WHAT IS EXPECTED:
The answer must consist only of the lines from the line with "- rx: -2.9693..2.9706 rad" to the line with "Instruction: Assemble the", both included, exactly as they stand below.

DATASET RECORDS:
*** Begin section ***

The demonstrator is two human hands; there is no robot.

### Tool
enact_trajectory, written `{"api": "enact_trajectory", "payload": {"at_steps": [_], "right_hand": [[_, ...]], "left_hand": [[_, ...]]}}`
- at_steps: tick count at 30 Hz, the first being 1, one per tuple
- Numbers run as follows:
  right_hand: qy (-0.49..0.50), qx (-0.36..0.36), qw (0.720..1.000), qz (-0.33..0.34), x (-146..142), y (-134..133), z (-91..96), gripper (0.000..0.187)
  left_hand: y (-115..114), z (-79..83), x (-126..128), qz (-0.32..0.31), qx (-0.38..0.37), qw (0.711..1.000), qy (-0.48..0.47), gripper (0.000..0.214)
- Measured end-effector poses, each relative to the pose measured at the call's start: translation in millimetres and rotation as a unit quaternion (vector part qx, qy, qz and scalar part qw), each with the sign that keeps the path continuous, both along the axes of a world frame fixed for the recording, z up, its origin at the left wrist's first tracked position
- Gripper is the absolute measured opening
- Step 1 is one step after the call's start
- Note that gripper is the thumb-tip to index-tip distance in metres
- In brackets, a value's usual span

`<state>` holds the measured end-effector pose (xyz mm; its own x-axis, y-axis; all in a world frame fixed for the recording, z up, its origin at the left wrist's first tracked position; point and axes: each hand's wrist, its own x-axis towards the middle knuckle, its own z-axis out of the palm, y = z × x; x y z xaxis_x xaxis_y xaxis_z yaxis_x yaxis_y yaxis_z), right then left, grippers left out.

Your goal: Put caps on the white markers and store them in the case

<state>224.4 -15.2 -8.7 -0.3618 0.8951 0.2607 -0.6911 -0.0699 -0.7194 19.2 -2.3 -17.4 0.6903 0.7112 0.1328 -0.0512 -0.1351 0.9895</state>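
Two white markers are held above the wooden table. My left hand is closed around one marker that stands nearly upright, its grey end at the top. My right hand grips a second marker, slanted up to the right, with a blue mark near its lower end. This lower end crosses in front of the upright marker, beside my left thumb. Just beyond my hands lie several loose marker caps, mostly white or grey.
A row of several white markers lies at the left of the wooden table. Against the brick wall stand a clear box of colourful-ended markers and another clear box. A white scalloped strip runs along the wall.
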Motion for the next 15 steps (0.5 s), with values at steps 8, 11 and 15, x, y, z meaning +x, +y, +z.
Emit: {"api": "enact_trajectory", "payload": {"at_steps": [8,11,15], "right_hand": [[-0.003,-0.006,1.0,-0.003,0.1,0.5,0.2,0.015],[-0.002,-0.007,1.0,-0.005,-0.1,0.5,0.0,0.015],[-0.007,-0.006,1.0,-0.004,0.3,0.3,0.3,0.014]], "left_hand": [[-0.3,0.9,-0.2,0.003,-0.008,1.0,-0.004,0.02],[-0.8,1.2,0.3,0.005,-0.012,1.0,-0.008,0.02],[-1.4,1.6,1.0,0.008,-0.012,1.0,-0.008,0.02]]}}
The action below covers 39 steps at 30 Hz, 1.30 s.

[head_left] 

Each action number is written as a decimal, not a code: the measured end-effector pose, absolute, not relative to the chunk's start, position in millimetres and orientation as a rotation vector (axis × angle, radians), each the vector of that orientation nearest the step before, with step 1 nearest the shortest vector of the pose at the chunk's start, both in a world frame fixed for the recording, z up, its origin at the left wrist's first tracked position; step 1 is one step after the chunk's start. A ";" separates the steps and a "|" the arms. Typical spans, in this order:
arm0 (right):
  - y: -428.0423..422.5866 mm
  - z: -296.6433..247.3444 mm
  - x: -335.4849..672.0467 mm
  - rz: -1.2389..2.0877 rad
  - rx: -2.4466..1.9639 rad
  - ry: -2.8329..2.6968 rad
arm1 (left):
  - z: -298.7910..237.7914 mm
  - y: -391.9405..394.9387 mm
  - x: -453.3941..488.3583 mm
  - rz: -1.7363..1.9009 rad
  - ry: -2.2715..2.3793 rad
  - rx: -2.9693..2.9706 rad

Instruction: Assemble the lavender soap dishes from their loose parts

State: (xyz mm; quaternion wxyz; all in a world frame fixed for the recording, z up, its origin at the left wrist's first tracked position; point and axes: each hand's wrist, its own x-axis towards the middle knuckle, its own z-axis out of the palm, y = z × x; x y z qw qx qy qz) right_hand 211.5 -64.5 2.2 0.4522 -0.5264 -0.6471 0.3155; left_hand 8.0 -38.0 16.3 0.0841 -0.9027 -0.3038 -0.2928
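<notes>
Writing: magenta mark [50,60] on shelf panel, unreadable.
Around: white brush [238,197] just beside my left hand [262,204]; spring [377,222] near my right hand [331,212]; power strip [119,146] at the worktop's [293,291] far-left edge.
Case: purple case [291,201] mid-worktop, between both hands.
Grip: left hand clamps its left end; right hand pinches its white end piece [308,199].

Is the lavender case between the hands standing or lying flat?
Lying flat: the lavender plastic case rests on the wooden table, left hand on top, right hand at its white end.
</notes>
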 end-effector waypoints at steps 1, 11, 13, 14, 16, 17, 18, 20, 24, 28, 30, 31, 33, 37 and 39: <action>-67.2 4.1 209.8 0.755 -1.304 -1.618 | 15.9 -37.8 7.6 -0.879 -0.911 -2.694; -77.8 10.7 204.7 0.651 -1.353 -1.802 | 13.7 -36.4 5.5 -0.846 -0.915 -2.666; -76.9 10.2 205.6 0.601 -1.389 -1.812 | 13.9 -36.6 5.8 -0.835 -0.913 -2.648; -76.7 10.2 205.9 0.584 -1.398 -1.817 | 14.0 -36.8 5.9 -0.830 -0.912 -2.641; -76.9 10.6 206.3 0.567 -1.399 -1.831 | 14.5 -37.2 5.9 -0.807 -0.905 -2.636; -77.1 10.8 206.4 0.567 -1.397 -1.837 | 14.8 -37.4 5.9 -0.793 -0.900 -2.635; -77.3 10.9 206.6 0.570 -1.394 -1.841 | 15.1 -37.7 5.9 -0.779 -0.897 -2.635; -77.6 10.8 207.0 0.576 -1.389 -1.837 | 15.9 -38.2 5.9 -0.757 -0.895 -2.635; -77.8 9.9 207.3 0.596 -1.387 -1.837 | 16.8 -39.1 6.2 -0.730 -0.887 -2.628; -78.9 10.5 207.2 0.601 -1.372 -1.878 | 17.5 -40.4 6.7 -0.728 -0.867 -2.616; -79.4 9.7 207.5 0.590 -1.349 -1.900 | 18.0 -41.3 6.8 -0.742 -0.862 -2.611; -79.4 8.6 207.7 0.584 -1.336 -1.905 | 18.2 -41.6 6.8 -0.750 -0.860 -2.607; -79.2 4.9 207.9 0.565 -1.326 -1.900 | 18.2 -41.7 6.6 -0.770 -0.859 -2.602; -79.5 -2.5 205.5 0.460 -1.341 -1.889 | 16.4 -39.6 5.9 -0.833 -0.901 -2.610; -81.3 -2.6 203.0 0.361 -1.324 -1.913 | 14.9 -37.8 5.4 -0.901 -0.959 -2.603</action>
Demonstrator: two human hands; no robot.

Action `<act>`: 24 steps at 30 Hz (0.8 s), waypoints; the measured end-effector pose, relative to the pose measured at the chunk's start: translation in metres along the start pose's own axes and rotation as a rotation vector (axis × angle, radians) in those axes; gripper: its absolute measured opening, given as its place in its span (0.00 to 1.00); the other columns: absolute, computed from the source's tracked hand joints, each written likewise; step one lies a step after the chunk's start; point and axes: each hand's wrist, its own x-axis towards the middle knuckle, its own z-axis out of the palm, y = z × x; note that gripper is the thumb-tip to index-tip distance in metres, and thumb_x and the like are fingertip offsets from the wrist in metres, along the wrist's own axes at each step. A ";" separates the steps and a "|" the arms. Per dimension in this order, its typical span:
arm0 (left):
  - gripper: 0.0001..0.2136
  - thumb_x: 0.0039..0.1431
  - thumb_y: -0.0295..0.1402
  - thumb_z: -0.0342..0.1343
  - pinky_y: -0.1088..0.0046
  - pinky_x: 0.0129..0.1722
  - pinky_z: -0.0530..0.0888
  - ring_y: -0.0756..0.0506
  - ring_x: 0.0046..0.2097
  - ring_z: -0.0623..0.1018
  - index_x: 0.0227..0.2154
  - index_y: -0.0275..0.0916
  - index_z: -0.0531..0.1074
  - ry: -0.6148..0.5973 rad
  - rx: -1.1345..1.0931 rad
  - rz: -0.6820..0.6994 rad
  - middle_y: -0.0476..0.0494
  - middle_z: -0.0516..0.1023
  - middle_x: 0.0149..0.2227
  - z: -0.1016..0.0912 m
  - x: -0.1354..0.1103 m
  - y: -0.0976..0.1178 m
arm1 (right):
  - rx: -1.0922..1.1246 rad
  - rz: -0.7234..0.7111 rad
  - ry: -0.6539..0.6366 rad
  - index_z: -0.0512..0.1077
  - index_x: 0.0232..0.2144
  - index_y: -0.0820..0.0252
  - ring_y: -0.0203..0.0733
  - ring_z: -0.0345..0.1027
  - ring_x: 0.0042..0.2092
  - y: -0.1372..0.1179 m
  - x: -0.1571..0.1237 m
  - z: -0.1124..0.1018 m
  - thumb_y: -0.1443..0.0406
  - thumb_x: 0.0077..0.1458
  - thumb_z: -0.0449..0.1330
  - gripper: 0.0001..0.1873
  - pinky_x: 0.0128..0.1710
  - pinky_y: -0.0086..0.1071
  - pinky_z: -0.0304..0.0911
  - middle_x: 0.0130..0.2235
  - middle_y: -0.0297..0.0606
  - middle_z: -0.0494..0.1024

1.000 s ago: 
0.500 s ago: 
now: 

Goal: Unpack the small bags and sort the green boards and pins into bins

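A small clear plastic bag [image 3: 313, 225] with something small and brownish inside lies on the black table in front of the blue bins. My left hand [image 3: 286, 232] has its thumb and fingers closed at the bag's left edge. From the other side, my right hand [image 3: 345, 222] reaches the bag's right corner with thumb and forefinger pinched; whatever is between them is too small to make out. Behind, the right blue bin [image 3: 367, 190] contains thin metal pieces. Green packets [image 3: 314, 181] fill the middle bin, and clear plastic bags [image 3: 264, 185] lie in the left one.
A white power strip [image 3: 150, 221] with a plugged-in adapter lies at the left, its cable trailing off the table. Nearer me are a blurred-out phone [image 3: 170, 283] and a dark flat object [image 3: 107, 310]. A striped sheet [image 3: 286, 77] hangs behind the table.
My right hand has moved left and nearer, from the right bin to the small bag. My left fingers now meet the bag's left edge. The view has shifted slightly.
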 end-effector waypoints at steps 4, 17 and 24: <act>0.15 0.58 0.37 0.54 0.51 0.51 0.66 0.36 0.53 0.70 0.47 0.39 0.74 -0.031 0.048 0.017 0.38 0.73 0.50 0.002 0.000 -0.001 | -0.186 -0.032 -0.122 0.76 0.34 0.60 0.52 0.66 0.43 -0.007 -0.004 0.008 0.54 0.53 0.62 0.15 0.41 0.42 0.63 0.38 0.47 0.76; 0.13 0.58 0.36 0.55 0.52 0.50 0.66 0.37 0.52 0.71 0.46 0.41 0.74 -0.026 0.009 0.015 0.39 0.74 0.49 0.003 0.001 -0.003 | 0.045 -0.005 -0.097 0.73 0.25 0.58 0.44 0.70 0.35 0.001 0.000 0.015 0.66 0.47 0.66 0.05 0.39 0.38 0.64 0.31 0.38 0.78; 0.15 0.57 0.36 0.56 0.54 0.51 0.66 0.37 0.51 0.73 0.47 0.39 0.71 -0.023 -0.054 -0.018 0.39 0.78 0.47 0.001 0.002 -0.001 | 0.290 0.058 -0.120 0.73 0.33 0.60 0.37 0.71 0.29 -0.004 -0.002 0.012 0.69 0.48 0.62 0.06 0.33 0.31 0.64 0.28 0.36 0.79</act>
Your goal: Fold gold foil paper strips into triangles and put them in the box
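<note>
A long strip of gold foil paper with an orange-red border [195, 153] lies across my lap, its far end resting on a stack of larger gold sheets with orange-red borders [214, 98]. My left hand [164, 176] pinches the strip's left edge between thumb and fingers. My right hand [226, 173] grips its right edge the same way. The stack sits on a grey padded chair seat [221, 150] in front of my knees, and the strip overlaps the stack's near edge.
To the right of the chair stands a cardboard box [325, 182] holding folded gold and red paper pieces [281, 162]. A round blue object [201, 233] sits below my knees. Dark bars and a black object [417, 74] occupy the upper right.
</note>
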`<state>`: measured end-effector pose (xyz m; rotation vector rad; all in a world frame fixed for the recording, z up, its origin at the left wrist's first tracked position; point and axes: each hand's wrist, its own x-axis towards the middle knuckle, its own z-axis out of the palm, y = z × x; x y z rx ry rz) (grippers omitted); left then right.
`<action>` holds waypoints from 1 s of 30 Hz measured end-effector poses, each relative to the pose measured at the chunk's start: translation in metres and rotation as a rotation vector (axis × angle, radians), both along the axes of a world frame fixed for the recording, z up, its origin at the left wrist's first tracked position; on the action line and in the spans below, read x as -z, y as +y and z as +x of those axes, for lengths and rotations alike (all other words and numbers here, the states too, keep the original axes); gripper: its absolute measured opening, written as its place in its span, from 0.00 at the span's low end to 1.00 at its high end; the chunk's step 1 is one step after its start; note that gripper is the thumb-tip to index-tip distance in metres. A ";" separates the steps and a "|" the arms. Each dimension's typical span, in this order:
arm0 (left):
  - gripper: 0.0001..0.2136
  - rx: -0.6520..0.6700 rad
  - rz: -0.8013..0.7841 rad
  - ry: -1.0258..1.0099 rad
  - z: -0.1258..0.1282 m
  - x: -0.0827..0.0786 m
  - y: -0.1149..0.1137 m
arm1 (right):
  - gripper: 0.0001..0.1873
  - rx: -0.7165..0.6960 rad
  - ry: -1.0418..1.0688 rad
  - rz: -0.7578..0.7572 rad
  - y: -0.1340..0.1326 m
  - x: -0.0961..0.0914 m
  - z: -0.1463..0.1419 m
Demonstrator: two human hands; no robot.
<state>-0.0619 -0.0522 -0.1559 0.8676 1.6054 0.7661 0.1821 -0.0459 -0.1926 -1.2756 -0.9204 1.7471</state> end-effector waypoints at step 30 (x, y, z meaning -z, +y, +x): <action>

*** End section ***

YOUR RESPONSE:
  - rx: -2.9693..2.9706 rad

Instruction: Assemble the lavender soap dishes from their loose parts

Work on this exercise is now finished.